[OTDev] R Web Interfaces

Mon Jul 5 17:17:47 CEST 2010

Excerpts from Vedrin Jeliazkov's message of Mon Jul 05 16:17:49 +0200 2010:
> Hi All,
> 
> Today's SWDT conf call prompted me to have a look at the various
> options for making R functionalities available via a web interface. I
> assume you're already familiar with the corresponding FAQ entry:
> 
> http://cran.r-project.org/doc/FAQ/R-FAQ.html#R-Web-Interfaces
> 
> Among the plethora of options, my attention was attracted by the
> solution that has been developed at Uni-Augsburg's Dept. of Computer
> Oriented Statistics and Data Analysis:
> 
> http://stats.math.uni-augsburg.de/Rserve/
> 
> More up-to-date information for Rserve is available at:
> 
> http://www.rforge.net/Rserve/
> 
> In particular, the following Rserve configuration options should
> address (at least to some extent) Surajit's worries on memory
> allocation:
> 
> - - - - - - - - 8< - - - - - - - -
> maxinbuf and maxsendbuf are rather special.

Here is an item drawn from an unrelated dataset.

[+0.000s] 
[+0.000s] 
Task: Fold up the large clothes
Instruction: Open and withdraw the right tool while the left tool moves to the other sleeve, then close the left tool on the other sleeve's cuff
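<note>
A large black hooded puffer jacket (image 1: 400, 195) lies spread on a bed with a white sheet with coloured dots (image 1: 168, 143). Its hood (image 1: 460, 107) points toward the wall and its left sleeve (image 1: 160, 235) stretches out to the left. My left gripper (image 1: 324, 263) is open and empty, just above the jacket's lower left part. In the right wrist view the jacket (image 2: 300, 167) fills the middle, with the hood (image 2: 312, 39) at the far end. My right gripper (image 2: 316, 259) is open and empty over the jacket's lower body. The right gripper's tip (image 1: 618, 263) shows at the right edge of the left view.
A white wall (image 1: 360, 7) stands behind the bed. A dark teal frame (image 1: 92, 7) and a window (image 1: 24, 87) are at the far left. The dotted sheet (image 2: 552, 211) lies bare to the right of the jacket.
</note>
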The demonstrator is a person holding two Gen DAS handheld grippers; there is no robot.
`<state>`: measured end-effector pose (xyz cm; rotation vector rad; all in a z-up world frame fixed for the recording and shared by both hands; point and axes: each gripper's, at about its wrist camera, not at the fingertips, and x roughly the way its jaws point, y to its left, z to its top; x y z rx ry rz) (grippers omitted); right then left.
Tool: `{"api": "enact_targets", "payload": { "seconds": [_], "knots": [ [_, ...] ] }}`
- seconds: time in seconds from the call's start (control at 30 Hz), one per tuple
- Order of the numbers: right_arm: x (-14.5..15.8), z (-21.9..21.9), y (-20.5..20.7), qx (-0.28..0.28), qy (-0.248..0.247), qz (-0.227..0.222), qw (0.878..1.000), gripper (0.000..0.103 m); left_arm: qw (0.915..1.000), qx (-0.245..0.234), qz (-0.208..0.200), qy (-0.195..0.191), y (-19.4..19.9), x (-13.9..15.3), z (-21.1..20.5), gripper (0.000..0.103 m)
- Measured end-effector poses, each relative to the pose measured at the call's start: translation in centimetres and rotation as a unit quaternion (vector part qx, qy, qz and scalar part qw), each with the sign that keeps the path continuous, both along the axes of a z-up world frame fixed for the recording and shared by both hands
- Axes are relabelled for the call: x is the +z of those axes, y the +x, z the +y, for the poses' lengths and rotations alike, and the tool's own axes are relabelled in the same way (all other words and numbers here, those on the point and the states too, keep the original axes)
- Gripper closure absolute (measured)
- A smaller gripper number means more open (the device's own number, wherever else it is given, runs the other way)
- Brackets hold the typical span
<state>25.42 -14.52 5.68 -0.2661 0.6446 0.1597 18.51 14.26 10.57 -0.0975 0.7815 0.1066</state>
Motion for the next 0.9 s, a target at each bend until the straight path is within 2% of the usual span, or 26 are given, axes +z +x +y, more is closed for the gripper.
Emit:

Previous versions of
> Rserve had fixed buffer sizes. Since 0.1-9 internal buffers change
> per-connection automatically. The maxinbuf specifies (in kilobytes)
> the maximal allowable size of the input buffer, that is the maximal
> size of data transported from the client to the server. Analogously
> maxsendbuf sets the maximum size of the send buffer, that is the size
> of data sent from Rserve to the client. If your server is likely to
> process very many parallel connections you may want to lower this
> setting for security reasons. On the other hand if the server will
> process only few connections in parallel and you expect very large
> data, raise the value accorsing to your computer's memory. Basically
> the settings are present to prevent malicious users from crashing your
> server by supplying too large data. 0 has a special meaning telling
> Rserve to allow unlimited use.
> - - - - - - - - 8< - - - - - - - -
> 
> This doesn't seem to do exactly what Surajit was asking for (an upper
> limit for R's memory pool), however it does limit R's input and output
> size, thus providing a mechanism for a fair resource distribution
> among a larger number of requests being processed in parallel. It
> might be inconvenient that only Java, C, C++ and R clients are
> available currently for Rserve, which uses its own binary protocol for
> data transfer and needs a client implementing this protocol. In
> particular, a native Ruby client doesn't seem to be available,

Yes, thats the reason, why I did not consider it for my purposes.

> however
> I guess it should be possible to invoke one of the C/C++/R clients
> from Ruby.

Possible yes, but going Ruby -> Java/C/C++ -> R -> Java/C/C++ -> Ruby is
far from straightforward, thats the reason why I prefer RinRuby (RSRuby
had threading problems).

> I find particularly attractive and well suited to our needs
> the following Rserve features, which enhance R with server-friendly
> capabilities:
> 
> -- fast - no initialization of R is necessary;
> -- binary transport - the transport protocol sends R objects as binary
> data, not just R text output;
> -- automatic type conversion - most R data types are converted into
> native data types, e.g. the result of rnorm(10) will be double[10] in
> C/Java. Java client also provides classes for new R types such as
> RBool, RList etc;
> -- persistent - each connection has its own namespace and working
> directory. Every object you create is persistent until the connection
> is closed. The client doesn't have to fetch or store intermediate
> results;
> -- client independence - since the client is not linked to R there are
> no threading issues like in RSJava etc;
> -- security - Rserve provides some basic security by supporting
> encrypted user/password authentication with server challenge. Rserve
> can be also configured to accept local connections only;
> -- file transfer - the Rserve protocol allows to transfer files
> between the client and the server. This way Rserve can be used as a
> remote server even for task such as generating plot images etc;
> 
> It might be worth considering a REST webservice, acting as a wrapper
> of Rserver client functionalities and relying on an instance of R,
> running on a dedicated hardware with sufficient CPU and RAM resources.
> One could even imagine a cluster of R servers, called in a (e.g.)
> round-robin sequence by the wrapping webservice, if/when the typical
> load is greater than any single server can manage to process in a
> reasonable time. Some of these R servers could be configured to accept
> only small input/output, while others might be dedicated for
> processing large data sets. The later might require specific user
> authorization, etc...

That would be my preferred solution! I am however not sure, how type
conversion could/should work with a REST interface (especially for
complex datatypes like dataframes). I am pretty sure that OWL-DL is too
slow for our purposes (tons of statistical significance calculations for
supervized graph mining, tons of local svm models for regression
predictions/validations). File transfer is a must for creating
reports.

> Does anyone have some experience with Rserve or some of the other
> alternatives? Any feedback/comments/suggestions would be most welcome!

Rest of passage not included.